267 Background: The immune microenvironment in neuroendocrine tumors (NETs) remains largely unexplored with very limited data evaluating its impact on survival. We aimed to characterize the immune microenvironment and lymphocytic infiltrate in patients with gastroenteropancreatic (GEP) NET. Methods: We performed comprehensive immune profiling for CD3, CD8, PD-1, IDO, and PD-L1 expression in two cohorts of patients with primary GEP-NET: patients who had short progression free survival (PFS) ≤ 4 years (n = 12) or long PFS > 4 years (n = 14) following surgical resection. Tumor associated immune infiltrates in the tumor, inner and outer invasive front were recorded and quantified. The percentage of PD-L1 membranous expression was manually counted in tumor, stroma and invasive front. To account for the correlation among multiple samples within the same patient, generalized estimating equations (GEE) were used for model estimation and hypothesis testing. Results: Patients with shorter PFS had larger primary tumor size compared to patients with longer PFS (Wilcoxon p value = 0.02), with no statistically significant differences in Ki-67 expression. For all patients univariate GEE results showed a higher mean expression of CD3+, CD8+, and PD-1+ cells at the interface (inner and outer) as compared to the tumor region: 1.28 (95% CI: 0.98, 1.58, p < 0.0001), 0.99 (95% CI: 0.67, 1.32, p = 0.0005) and 1.38 (95% CI: 0.90, 1.38, p < 0.0001) respectively.
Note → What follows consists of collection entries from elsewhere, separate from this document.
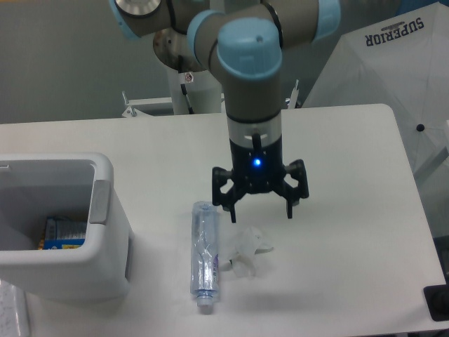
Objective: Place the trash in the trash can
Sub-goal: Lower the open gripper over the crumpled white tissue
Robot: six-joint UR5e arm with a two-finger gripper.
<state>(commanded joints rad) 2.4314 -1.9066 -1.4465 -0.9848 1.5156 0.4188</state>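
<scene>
Jaws [260, 213] spread above wrapper [246, 250]; bottle [204, 255] beside.

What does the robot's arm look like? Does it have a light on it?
The arm is made of round silver-grey tubes with light blue caps on its joints. Lower down it turns white and then black, and a small blue light glows there. At the bottom is a black gripper with two thin fingers that spread out like a claw.

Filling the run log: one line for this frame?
gripper open above wrapper | bottle on table | trash can left
</scene>
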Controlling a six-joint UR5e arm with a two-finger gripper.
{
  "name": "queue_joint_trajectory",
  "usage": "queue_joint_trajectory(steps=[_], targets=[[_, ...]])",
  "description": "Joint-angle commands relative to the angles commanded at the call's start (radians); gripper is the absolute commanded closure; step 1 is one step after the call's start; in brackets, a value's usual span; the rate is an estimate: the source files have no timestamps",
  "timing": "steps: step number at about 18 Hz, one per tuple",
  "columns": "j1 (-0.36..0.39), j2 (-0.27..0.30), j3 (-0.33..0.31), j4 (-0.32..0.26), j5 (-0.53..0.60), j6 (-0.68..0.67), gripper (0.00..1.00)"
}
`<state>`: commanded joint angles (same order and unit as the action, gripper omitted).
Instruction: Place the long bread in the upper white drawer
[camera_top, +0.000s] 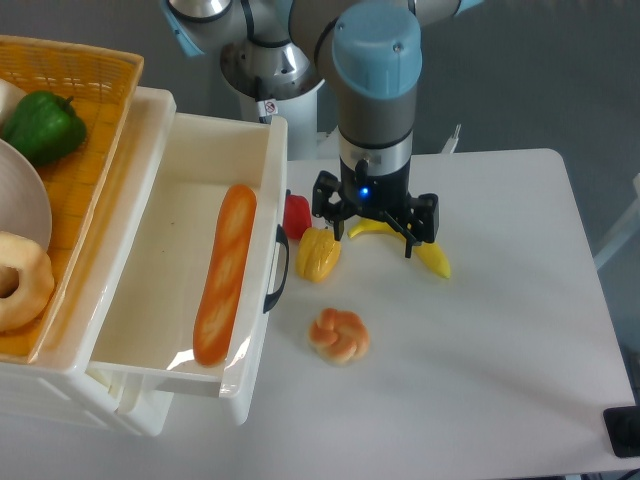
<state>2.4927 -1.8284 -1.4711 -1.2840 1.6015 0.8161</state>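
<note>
Camera view, bread: we find the bread (224, 274) lying flat inside the drawer (262, 215), lengthwise along its right wall, its near end close to the front corner
Camera view, drawer: pulled out, white walls glossy, dark handle (277, 268) on the side facing the table
Camera view, gripper: the gripper (370, 240) hangs over the table well apart from the drawer, fingers spread and holding nothing
Camera view, below the gripper: a banana (434, 260) is partly hidden under it; a yellow pepper (318, 255) and a red item (296, 216) sit just beside its left finger; we cannot tell whether either finger touches them
Camera view, other items: a knotted bun (339, 335) lies nearer the front of the table; a basket (77, 170) beside the drawer holds a green pepper (42, 127) and a doughnut (22, 280)
Task state, our judgement: the bread is placed; the placing looks complete
Step in hand, our judgement: clearing the arm away from the work area
How to do it well: we advise lifting straight up before any sideways travel, so the spread fingers do not sweep the banana or yellow pepper, and keeping well off the drawer handle so the drawer is not nudged
</note>
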Motion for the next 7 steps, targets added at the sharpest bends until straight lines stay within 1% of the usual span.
queue_joint_trajectory(steps=[3,7], targets=[[0.0,-0.035,0.0,0.04,0.006,0.002,0.0],[0.003,-0.043,0.0,0.049,0.008,0.008,0.0]])
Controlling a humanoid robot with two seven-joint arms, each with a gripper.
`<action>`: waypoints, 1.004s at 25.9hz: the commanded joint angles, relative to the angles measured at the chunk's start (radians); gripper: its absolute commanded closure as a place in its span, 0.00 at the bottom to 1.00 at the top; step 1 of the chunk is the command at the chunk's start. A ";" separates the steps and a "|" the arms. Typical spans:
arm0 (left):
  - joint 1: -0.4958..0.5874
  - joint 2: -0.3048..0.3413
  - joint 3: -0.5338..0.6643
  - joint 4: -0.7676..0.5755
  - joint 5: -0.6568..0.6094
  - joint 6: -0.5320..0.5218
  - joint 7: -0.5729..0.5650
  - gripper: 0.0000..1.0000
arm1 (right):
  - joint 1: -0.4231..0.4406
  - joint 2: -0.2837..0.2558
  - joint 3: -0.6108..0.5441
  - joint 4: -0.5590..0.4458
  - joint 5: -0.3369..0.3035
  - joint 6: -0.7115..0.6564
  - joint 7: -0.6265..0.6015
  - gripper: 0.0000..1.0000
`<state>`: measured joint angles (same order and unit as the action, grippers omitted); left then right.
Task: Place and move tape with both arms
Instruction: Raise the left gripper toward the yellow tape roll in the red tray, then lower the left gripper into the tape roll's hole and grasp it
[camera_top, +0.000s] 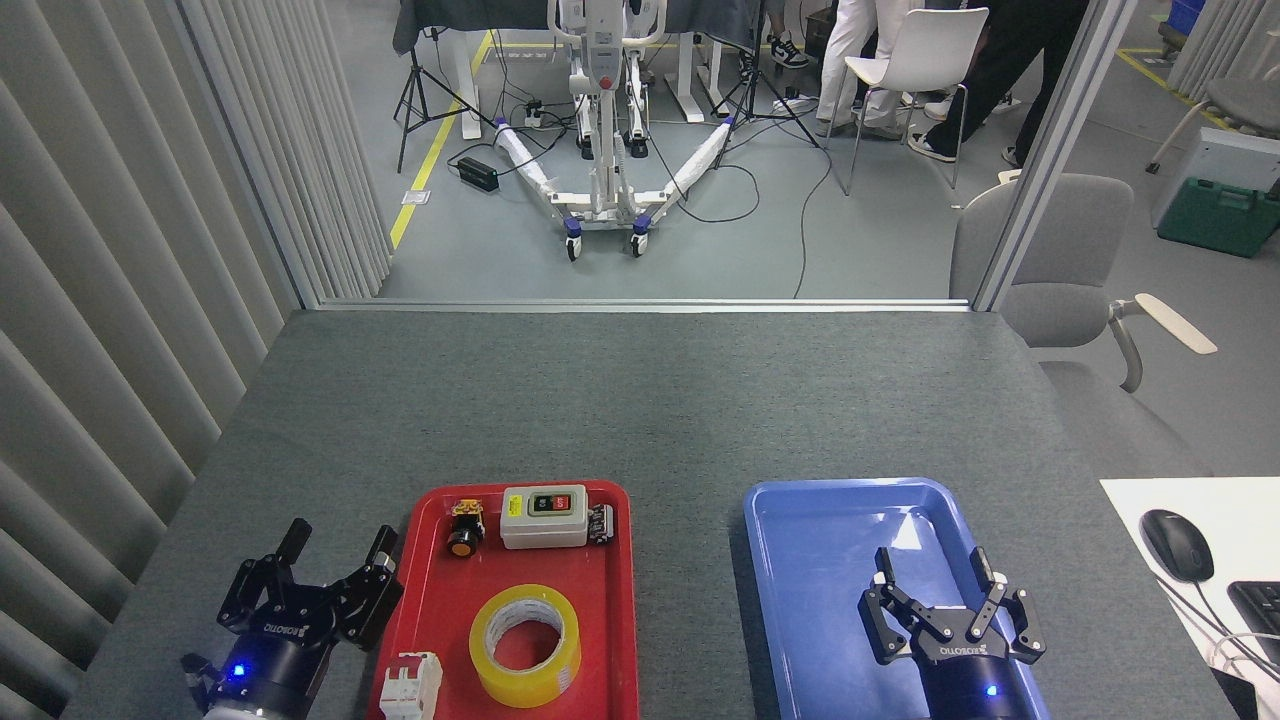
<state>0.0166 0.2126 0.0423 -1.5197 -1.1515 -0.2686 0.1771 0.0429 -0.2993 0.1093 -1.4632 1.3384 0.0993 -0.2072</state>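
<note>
The tape (526, 646), a wide yellow roll with a white core, lies flat in the near half of a red tray (620, 600). My left gripper (338, 548) hovers just left of the red tray, open, with nothing between its fingers. My right gripper (936, 574) stands over the near part of a blue tray (800, 560), also open and holding nothing. The tape is a short way to the right of the left gripper and about a tray's width left of the right gripper.
The red tray also holds a white circuit breaker (411, 686), a grey switch box (543, 516) and a small black and orange button (464, 529). A mouse (1176, 544) and keyboard sit on a white surface at right. Beyond the grey table (640, 400) stand chairs, a wheeled stand and people's legs.
</note>
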 joint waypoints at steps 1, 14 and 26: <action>0.002 0.001 0.001 0.006 0.001 -0.006 0.008 0.00 | 0.012 -0.004 0.006 -0.017 0.001 0.000 0.003 0.00; -0.004 0.008 -0.012 0.024 0.003 -0.001 0.024 0.00 | 0.029 -0.014 0.010 -0.028 -0.002 0.002 0.011 0.00; -0.330 0.281 -0.387 0.026 0.102 -0.165 -0.729 0.00 | 0.048 -0.021 0.023 -0.039 -0.008 -0.009 0.008 0.00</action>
<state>-0.2114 0.4441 -0.2561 -1.4908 -1.0896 -0.3184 -0.2588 0.0893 -0.3200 0.1296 -1.4989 1.3321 0.0916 -0.1928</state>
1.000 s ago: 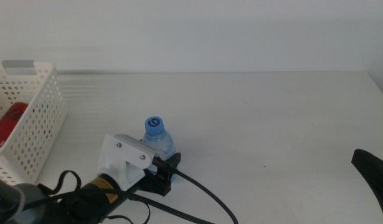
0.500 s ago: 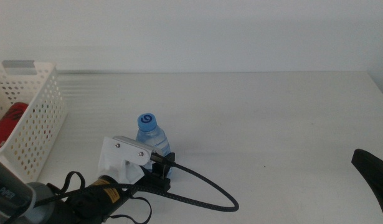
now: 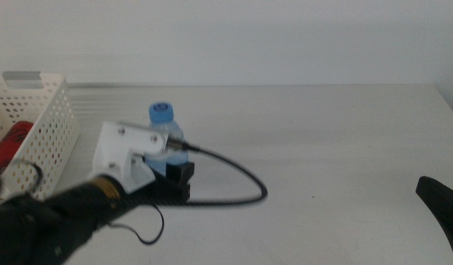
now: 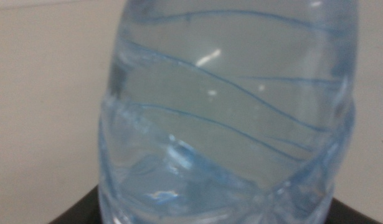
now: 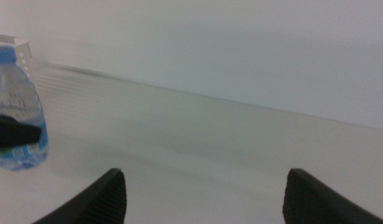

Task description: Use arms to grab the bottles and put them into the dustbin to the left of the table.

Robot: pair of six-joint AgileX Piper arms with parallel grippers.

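Note:
My left gripper (image 3: 174,171) is shut on the small clear water bottle (image 3: 166,131) with a blue cap and holds it upright over the white table (image 3: 322,132), right of the dustbin (image 3: 42,132). The bottle fills the left wrist view (image 4: 228,124). It also shows in the right wrist view (image 5: 17,106). A red cola can (image 3: 11,146) lies inside the dustbin. The yellow-liquid bottle is out of view. My right gripper (image 5: 207,199) is open and empty, low at the table's right side (image 3: 441,207).
The left arm's black cable (image 3: 233,180) loops over the table to the right of the bottle. The dustbin's corner shows in the right wrist view (image 5: 14,45). A pale wall runs along the table's far edge.
My left gripper has carried the water bottle to the left and farther back, toward the dustbin. The right gripper has not moved.

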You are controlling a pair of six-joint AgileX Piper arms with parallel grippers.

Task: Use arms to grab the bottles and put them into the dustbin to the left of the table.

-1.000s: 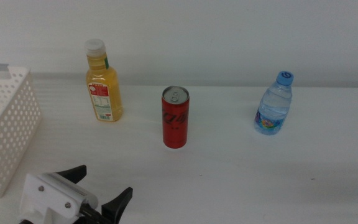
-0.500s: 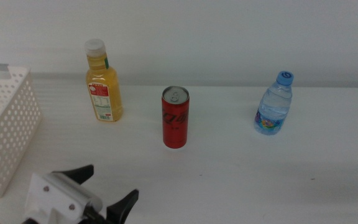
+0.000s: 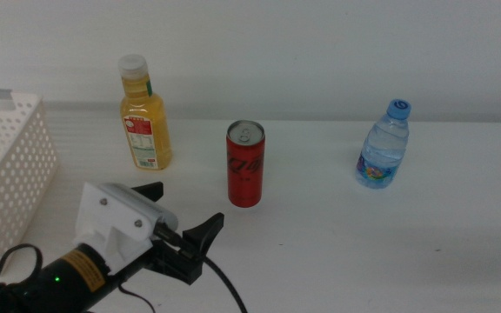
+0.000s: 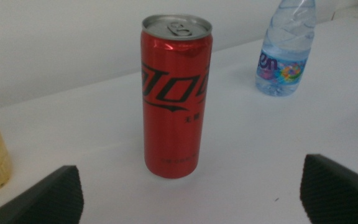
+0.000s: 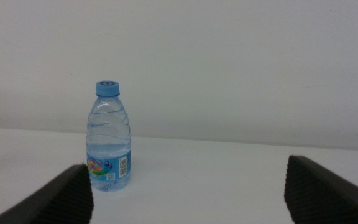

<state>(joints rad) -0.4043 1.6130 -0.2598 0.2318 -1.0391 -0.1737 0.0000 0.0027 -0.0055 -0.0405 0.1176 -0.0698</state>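
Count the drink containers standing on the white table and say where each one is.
3, none hidden. The yellow juice bottle with white cap stands nearest the white perforated basket; the slim red soda can is in the middle, ahead of the open left gripper; the small clear blue-capped water bottle stands rightmost.

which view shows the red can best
The left wrist view: the red can fills the frame centre, lettering readable, between the open left gripper jaws. The middle view shows it small, upright on the table. The right wrist view misses it.
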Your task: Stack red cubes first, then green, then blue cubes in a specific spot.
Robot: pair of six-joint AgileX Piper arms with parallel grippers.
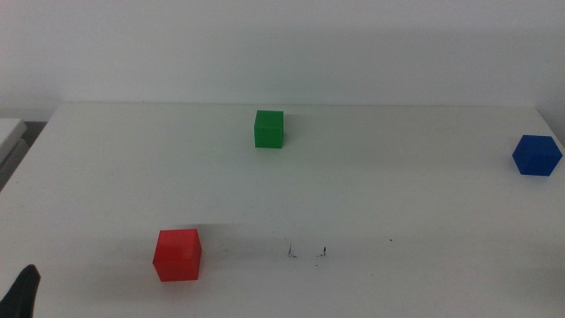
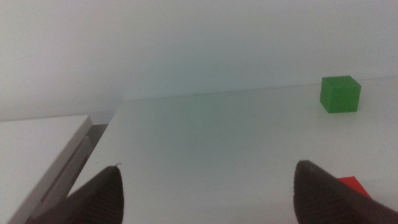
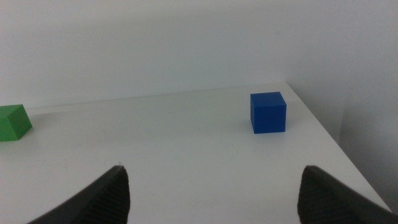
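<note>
Left gripper (image 2: 205,193), seen in its wrist view with both dark jaws spread wide and nothing between them; in the middle view only a dark tip of it (image 1: 25,291) shows at the bottom left corner of the picture. Right gripper (image 3: 214,196), likewise with jaws spread wide and empty in its own wrist view; it does not appear in the middle view.

Red cube (image 1: 177,254), resting on the white table (image 1: 397,194) at the near left, closest of the three cubes to the left gripper; in the left wrist view only a corner of it (image 2: 353,185) shows, just beside one jaw. Marked spot (image 1: 306,253), a few small black scribbles on the bare tabletop, near the front edge and a little to the right of the red cube, with no cube on it.

Green cube (image 1: 269,129), standing alone toward the far side of the table, about centre, well apart from the red cube; it also appears in the left wrist view (image 2: 340,94) and, partly cut off, at the edge of the right wrist view (image 3: 12,122).

Blue cube (image 1: 537,155), at the far right of the table near its right edge, well apart from the other two; in the right wrist view (image 3: 268,112) it lies ahead of the open jaws, close to the table's corner
</note>
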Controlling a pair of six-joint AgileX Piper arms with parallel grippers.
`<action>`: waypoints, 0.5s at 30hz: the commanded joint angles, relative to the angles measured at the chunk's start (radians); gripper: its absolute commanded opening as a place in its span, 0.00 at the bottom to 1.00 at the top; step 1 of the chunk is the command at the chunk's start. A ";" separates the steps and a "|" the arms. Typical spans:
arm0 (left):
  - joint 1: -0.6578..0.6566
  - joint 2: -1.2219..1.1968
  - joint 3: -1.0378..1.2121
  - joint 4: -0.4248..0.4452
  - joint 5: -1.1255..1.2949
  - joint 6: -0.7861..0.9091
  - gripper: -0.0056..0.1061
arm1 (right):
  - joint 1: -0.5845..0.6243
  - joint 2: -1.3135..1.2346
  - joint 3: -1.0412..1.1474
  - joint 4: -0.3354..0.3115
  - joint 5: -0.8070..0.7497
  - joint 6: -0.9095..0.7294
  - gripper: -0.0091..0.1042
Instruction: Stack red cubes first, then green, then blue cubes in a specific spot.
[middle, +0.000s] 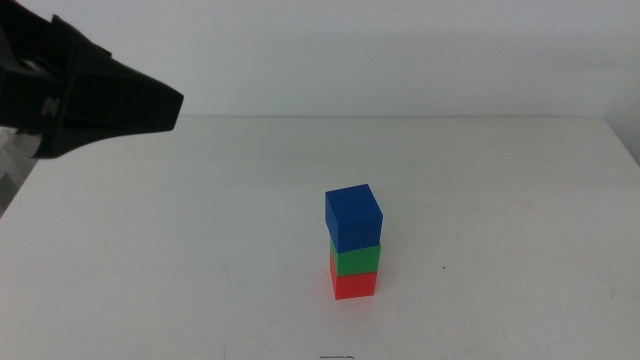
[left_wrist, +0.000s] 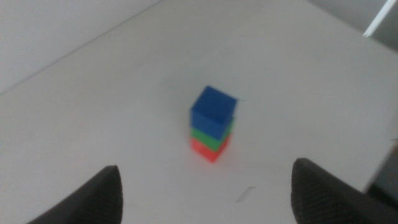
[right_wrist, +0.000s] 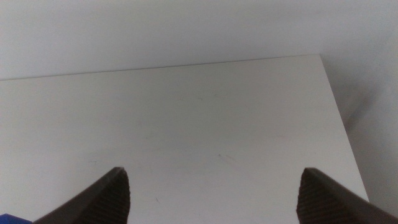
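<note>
On the white tabletop (middle: 200, 230) stands a stack of three cubes: the red cube (middle: 354, 285) at the bottom, the green cube (middle: 357, 260) on it, and the blue cube (middle: 353, 215) on top, turned slightly askew. The left wrist view shows the same stack: the blue cube (left_wrist: 213, 111), the green cube (left_wrist: 208, 138) and the red cube (left_wrist: 207, 150). My left gripper (middle: 165, 105) hangs high at the far left, well away from the stack; its jaws (left_wrist: 206, 169) are open and empty. My right gripper (right_wrist: 214, 171) is open and empty, out of the middle view.
The table's back edge (middle: 400, 116) meets a white wall. Its far right corner (right_wrist: 318, 57) shows in the right wrist view, with a drop beyond. A blue sliver (right_wrist: 11, 219) sits at that picture's border.
</note>
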 joint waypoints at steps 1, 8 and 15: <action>-0.001 -0.005 -0.023 0.017 -0.077 -0.006 0.87 | -0.008 -0.016 -0.025 -0.020 -0.059 -0.013 0.89; -0.001 -0.030 0.014 0.433 -0.507 -0.240 0.87 | -0.008 -0.016 -0.025 -0.020 -0.059 -0.013 0.89; -0.001 -0.031 0.092 0.777 -0.791 -0.565 0.87 | -0.008 -0.016 -0.025 -0.020 -0.059 -0.013 0.89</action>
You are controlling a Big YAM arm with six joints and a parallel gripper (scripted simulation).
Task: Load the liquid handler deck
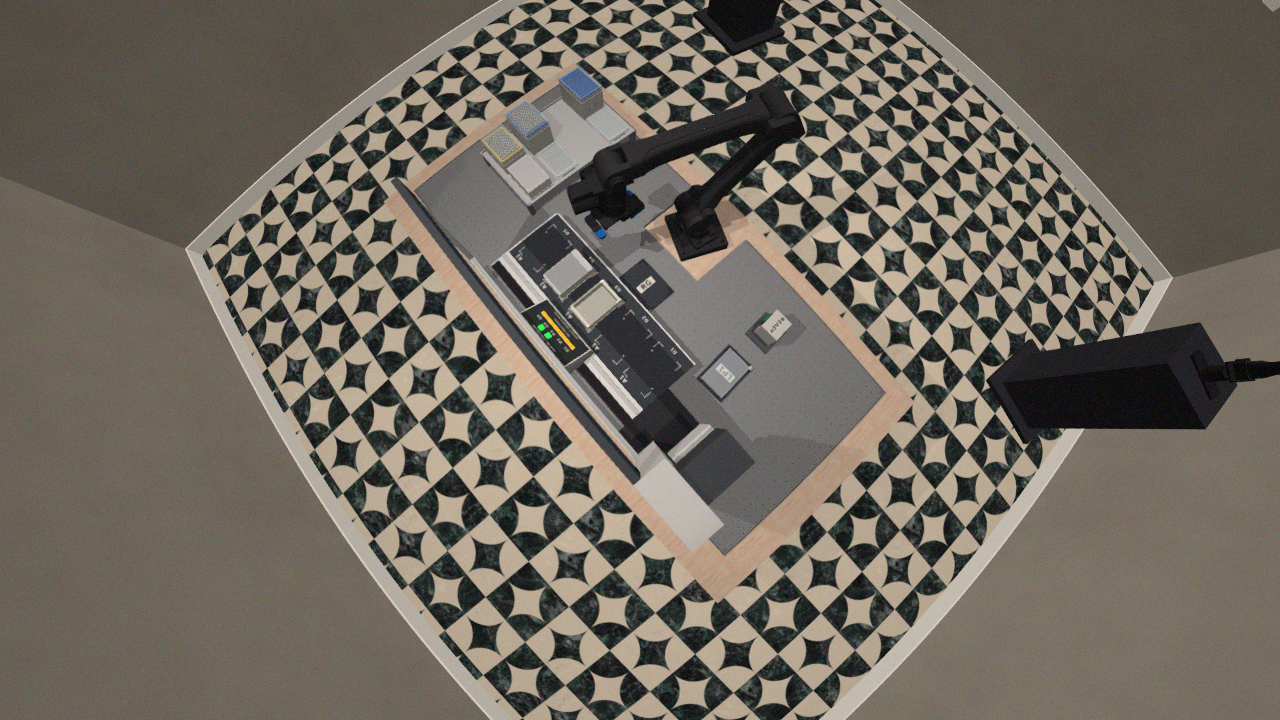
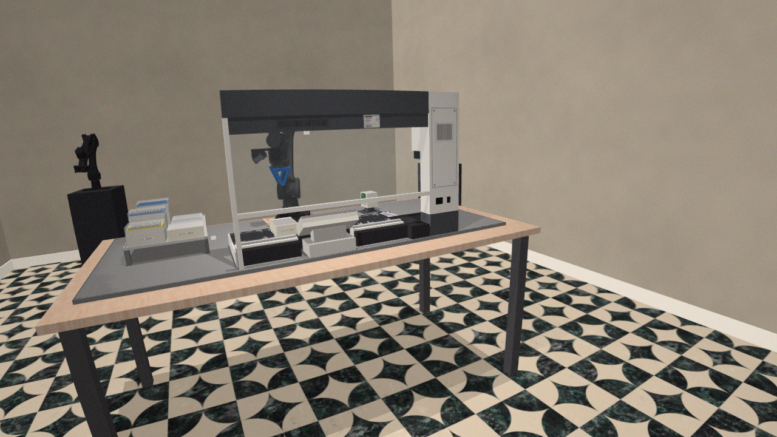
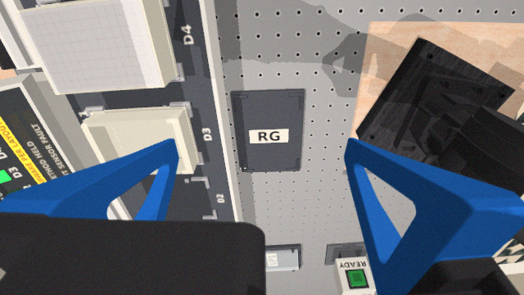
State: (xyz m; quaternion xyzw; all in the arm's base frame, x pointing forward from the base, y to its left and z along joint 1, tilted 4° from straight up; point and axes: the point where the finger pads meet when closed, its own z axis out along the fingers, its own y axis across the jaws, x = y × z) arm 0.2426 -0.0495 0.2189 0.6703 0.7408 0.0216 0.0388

Comparison between the two groups showed that tumors from patients with a longer PFS had higher intratumoral CD3+ TILs densities than did those from patients who had a shortened PFS (0.88, 95% CI: 0.44, 1.31, p = 0.004). Intratumoral expression of CD8+TILs, and IDO+ cells tended to be higher in the long PFS group (p = 0.143 and 0.29 respectively). While the probability of positive PD-L1 expression did not differ according to location, it was higher in patients with shortened PFS (odds ratio = 1.96; 95% CI: 0.64, 5.93), though not significant. Conclusions: Higher intratumoral T cell infiltrate (CD3+) is associated with a favorable outcome and longer PFS following resection for GEP-NETs. Immune escape is a potential mechanism for disease progression and warrants further investigation as a therapeutic strategy for this disease.